Reliable Data Structures

Critical to the operation of any fault-tolerant system are a set of fault tolerant data structures and well-defined methods on those structures. This project would design and implement some fault-tolerant data structures in the context of a cluster architecture. Thus, are free to use some assumptions about clusters (e.g., a non-byzantine failures). A short intro to some reliable data structure concepts for clusters can be found here. A more lengthy treatment can be found here.

In this project, designs should target tolerance to:

Scalability is important too, but absolute performance of any single operation can be slow. For example, a very fault tolerant hash table update that took 1 second to update might be OK if there was a scheme to make sure as load increased, the response time could be kept constant.

Cost is not an issue. Soon nodes will become very cheap (~$100 or less), so don't worry about minimizing any hardware costs. In fact, one purpose of this project is to investigate how we might trade $$ in hardware for more reliability. For example, today you can buy 4 times as much hardware and gett a 4X reliability improvement, but that would be an excellent property of a system.

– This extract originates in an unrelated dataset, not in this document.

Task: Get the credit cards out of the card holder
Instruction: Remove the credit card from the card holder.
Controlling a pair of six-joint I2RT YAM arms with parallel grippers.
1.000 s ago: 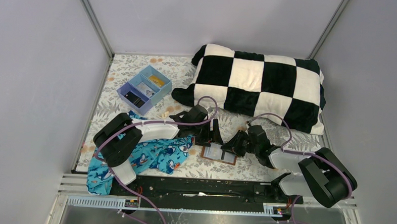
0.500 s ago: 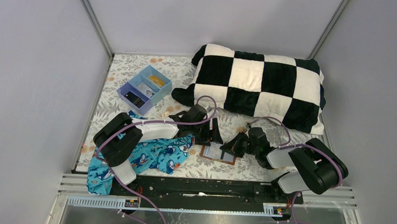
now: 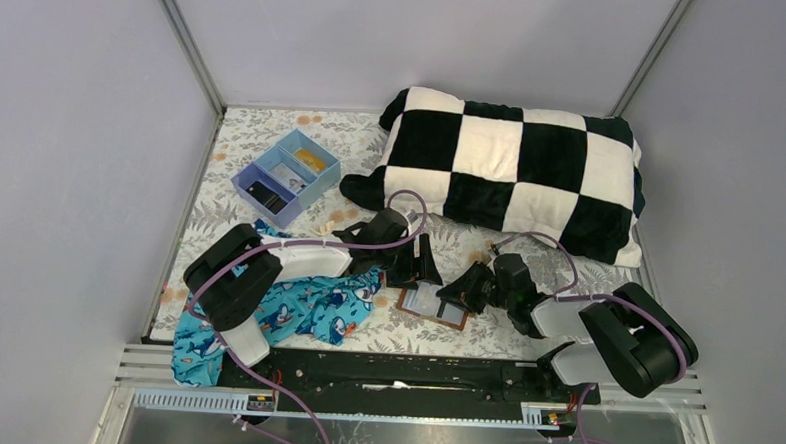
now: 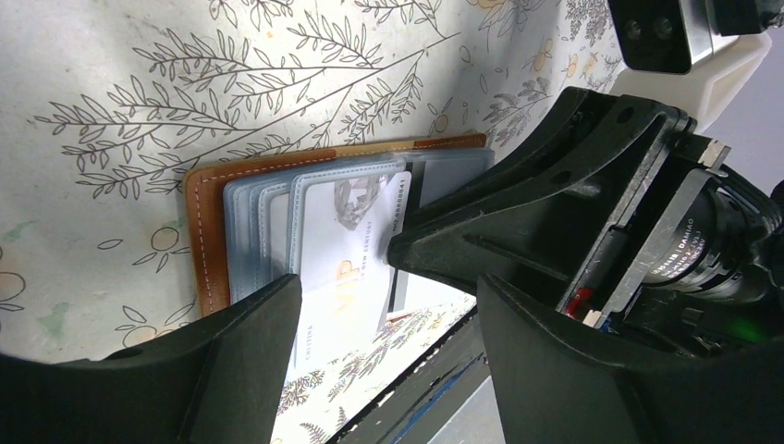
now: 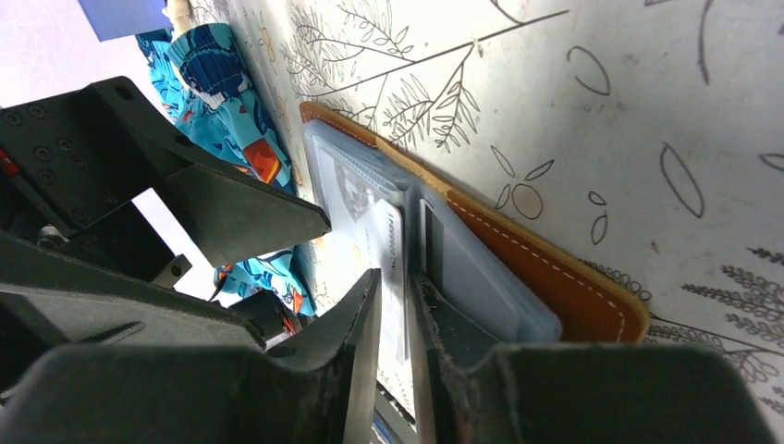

Time for recovery is an important property. What happens when a software or hardware component fails? How fast can the system recover? What kinds of performance penalties are there during the recovery process? Ideally, the data structure should remain operational in the face of disasters and there should be little performance loss during recovers. I.e., there shouldn't be a bad "hiccup " (change in response time or throughput) when a component fails.

Class Projects

Implement a fault tolerant log. Any node should be able to append to the end of the log. How scalable is your log? How resistant is it to node failure?

Implement a fault tolerant hash table. How scalable is the hash table? How fast can you insert delete. How fast is the failure recovery?

Could you implement a fault tolerant array reduction; recall a reduction is some operation (sum or XOR) over the whole array. Assume your can have duplicates in the array. How would that change your algorithm?

Implement a fault tolerant array.

Define consistency semantics for your data structures. How do update occur? What are the implementation trade-offs?